Mueller: Would it be fair to say that your son’s meeting with the Russians was about getting the dirt on Hillary Clinton via Wikileaks ... and or the Russians ...

Trump: It’s that damn DNC hacker or some fat kid eating illegal Doritos on a couch in California who is involved with the Deep State and Noam Chomsky ... and why the hell isn’t the FBI hauling in Daniel Ellsberg and Martin Luther King!!

Mueller: He’s dead, sir.

Trum:: Daniel Ellsberg is dead! Does that weak little Nam-Be-Pam-Be McCain know!!? Thumbs down on that traitor! He spent too much time in a Hanoi prison ... made him twitchy.. he actually was doing a thumbs up on the Health Care bill ... then he twitched ...everybody saw that! They got the vote wrong! The man adores me ... wants me to be the Best Man at his funeral ...

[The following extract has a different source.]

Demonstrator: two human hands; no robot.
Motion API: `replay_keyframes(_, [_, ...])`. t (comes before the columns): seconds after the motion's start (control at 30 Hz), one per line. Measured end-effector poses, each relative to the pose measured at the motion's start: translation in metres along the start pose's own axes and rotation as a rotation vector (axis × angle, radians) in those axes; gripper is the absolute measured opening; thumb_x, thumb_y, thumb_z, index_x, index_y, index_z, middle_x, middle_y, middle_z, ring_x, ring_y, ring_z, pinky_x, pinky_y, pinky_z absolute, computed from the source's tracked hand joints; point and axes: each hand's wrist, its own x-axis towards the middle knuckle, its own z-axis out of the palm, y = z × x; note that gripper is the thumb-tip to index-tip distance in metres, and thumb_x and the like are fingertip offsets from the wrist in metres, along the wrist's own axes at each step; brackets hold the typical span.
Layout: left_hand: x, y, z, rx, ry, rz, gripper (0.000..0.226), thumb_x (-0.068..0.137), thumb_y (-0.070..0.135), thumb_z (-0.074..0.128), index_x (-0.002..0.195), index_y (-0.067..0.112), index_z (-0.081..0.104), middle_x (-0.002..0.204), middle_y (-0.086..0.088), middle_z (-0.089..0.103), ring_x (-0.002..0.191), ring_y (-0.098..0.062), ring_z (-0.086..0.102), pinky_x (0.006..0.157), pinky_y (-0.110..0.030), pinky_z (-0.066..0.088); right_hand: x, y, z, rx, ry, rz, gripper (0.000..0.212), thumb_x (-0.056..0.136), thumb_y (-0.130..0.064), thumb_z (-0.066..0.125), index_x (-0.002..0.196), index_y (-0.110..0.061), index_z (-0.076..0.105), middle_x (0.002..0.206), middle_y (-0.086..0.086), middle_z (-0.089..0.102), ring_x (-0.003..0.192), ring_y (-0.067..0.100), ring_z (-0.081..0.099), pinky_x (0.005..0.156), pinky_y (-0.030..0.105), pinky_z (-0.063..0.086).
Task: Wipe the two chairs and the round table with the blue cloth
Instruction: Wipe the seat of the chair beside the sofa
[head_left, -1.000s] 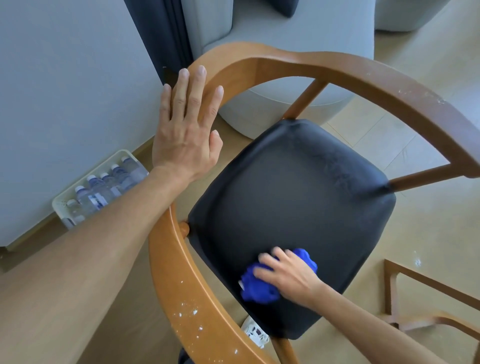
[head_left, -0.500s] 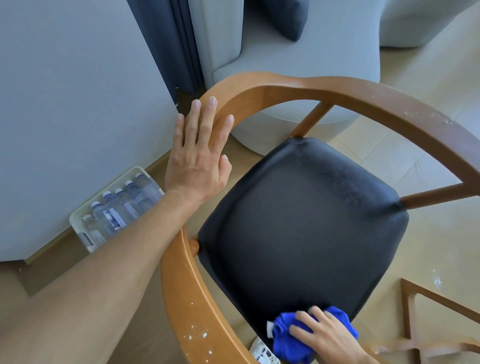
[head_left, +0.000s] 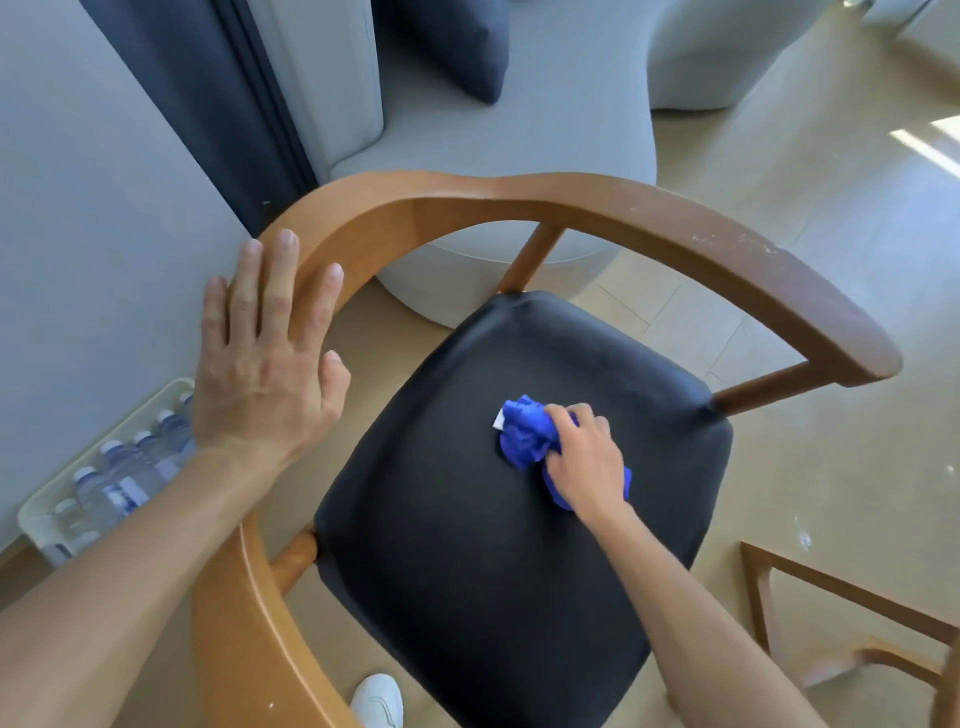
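The right hand (head_left: 587, 462) has swept the blue cloth (head_left: 524, 434) from the seat's near edge up to the middle of the black seat (head_left: 467, 545), fingers curled round the bunched cloth; the left hand (head_left: 265, 379) stays flat, fingers straight, on the chair's wooden rail (head_left: 519, 202); judging by this, the seat is mid-wipe, with the second chair and table still ahead.

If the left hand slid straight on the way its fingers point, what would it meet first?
Probably nothing new: the left hand lies flat on the curved brown wooden chair rail, fingers pointing beyond it toward the dark blue curtain, though depth is unclear.
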Motion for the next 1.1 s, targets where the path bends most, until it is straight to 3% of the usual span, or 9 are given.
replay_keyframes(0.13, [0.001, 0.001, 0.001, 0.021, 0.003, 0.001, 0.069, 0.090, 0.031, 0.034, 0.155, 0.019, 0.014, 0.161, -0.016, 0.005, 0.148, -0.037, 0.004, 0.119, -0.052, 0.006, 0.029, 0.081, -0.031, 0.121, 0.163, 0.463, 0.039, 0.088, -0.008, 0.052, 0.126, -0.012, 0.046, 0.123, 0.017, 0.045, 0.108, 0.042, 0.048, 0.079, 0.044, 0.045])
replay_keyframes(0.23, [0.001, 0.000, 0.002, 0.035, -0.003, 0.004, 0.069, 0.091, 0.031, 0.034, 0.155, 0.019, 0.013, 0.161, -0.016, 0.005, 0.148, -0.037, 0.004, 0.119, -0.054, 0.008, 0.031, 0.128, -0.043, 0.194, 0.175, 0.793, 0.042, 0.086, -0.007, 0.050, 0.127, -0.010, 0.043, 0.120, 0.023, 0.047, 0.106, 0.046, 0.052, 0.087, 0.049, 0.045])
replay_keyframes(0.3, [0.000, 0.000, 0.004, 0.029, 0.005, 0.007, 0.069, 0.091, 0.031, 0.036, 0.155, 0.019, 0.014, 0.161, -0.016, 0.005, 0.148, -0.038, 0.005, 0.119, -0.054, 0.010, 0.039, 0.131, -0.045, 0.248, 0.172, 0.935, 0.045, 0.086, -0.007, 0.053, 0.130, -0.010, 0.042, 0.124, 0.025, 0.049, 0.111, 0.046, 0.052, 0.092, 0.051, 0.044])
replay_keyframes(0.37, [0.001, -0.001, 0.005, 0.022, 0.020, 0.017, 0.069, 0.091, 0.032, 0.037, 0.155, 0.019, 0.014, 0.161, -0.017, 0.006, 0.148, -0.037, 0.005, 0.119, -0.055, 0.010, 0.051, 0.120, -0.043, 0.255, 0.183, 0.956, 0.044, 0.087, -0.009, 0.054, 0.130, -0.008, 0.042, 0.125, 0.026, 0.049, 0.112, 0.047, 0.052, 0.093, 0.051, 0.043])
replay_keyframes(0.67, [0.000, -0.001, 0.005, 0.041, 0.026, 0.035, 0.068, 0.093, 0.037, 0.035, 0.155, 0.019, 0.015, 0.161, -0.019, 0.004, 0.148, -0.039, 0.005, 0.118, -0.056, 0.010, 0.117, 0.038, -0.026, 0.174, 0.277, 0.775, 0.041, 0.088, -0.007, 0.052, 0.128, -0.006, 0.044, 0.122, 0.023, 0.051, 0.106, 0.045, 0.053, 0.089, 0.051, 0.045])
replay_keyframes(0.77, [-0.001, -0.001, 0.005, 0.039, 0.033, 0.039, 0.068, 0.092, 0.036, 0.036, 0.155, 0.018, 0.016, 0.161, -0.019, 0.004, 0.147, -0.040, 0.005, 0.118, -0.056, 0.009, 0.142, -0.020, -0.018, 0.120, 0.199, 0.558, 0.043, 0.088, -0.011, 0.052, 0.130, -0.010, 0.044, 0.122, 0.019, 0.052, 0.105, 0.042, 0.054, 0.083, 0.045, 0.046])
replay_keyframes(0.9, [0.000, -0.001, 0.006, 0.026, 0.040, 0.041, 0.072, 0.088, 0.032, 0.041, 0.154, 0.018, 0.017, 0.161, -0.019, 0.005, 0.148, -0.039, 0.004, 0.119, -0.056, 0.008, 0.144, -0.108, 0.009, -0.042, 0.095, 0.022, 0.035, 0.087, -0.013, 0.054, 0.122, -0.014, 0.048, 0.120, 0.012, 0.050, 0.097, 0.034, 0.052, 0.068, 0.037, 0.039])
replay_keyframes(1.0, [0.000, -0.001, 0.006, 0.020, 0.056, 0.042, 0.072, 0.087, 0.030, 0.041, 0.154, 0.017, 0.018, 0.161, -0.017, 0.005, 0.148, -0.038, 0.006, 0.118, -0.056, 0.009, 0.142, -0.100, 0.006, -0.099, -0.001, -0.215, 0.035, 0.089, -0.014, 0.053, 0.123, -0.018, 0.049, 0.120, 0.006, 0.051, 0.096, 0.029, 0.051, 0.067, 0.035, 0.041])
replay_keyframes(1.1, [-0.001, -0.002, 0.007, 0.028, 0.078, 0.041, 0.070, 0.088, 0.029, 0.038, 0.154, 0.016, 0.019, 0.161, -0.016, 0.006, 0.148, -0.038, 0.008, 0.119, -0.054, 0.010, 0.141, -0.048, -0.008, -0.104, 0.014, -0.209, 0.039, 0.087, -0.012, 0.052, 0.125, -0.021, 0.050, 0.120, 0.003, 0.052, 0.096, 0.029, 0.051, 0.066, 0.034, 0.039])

Mueller: What connection did Roger Stone have with Julian Assange ...

Trump: No idea..Roger is not a close friend. Everybody says that. He schmoozes .... hangs out ...gets his pic taken with me and says we’re longtime buddies. Guy doesn’t even know how to wear a fedora. Loser. Don’t believe a word he says ... I’m gonna delete him from The Apprentice List ... my next VP ... .but mum’s the word ... don’t leak that to Mike ... but I’ll text ya the list ...

Mueller: Speaking of possible liars, your legal counsel says your ex-lawyer Michael Cohen was at one and the same time a wonderful upstanding guy as well as a serial liar. What do you think?

Trump: Don’t listen to that fool ... he got me into this hoax.

Mueller: Cohen did?

Trump: No! That other idiot. Rudy Giuliani … worst mayor in the history of the world.

Mueller: Did you or did you not fire Comey because of the Russian investigation?

Trump: Gee … look at that Robbie ... tee-off time with the Saudi Prince when Pinocchio’s nose hits the top of the hour.  Time’s  up. I’ll have Mike Pence mail ya a signed pic of me and Stormy ... oh and Vlad says hi and watch out for the yellow tea. Caio!

Bob Stark is a musician, poet, philosopher and couch potato. He spends his days, as did Jean-Paul Sarte and Albert Camus, pouring lattes and other adult beverages into a recycled mug, bearing a long and winding crack. He discusses, with much insight and passion, the existentialist and phenomenological ontology of the Vancouver 'Canucks,' a hockey team, "Archie" comic books and high school reunions. In other words, Bob Stark is a retired public servant living the good life on the wrong coast of Canada.